**What to produce**
Once the line containing "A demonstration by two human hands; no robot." has been printed, stop; print every line before it exactly, starting at the top of the material below.

**Data extract**
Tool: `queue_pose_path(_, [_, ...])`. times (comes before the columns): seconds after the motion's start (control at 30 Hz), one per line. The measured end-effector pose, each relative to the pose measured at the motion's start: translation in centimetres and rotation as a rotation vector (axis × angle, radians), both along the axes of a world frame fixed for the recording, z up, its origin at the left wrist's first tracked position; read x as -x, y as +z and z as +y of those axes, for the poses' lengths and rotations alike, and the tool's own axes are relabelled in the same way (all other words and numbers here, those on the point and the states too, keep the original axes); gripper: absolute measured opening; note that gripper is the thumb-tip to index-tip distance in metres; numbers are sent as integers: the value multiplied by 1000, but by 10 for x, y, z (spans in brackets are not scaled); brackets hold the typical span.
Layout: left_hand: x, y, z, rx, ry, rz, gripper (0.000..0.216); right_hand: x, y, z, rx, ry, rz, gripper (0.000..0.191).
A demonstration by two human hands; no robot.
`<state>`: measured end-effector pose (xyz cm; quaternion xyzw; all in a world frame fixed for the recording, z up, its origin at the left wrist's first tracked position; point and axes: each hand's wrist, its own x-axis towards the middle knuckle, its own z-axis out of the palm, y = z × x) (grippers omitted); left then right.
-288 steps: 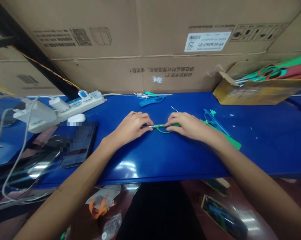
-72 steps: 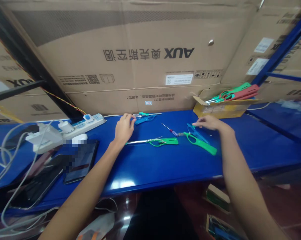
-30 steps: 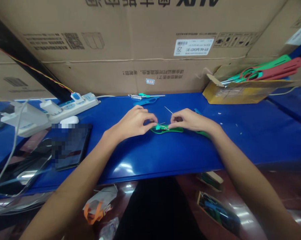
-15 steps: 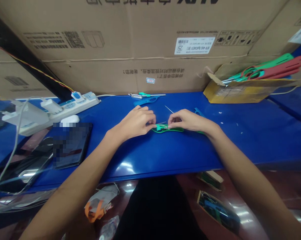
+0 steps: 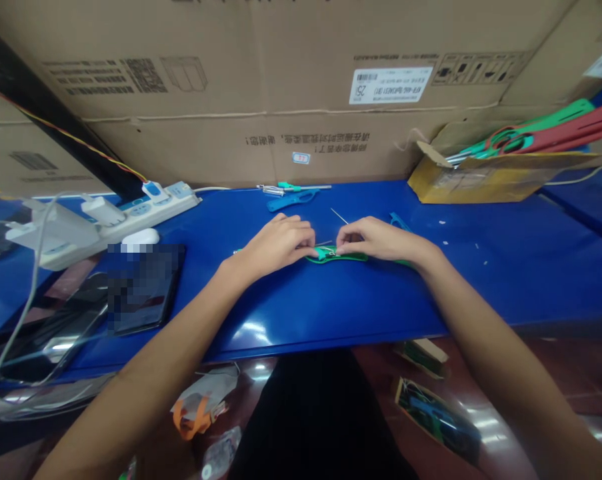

**Response to this task**
Tool: `queue_pose_path(_, [_, ...])`. times (comes before the columns): seconds after the motion's start (control at 30 Hz), one per line. The measured end-effector pose, each relative to the pose measured at the motion's start: translation in centimetres and rotation as a rotation vector (axis × angle, radians), both along the axes of a world frame fixed for the recording, z up, its origin at the left wrist's first tracked position; read x as -x, y as +z and z as +y of those axes, for the poses' lengths and rotations alike, and the tool's own axes are relabelled in the same way (all other words and numbers here, those on the point and the states too, keep the original axes); gripper: absolute measured opening; note that gripper is the thumb-tip to index-tip distance in metres; numbers are sent as integers: the value multiplied by 1000, but by 10 for x, y, z (spans in brackets are not scaled); brackets hold the typical span.
Layout: left_hand: x, y, z, rx, ry, rz, gripper (0.000..0.216); right_hand: x, y, z, rx, ry, rz, gripper (0.000..0.191).
A demonstration by two human hands; no robot.

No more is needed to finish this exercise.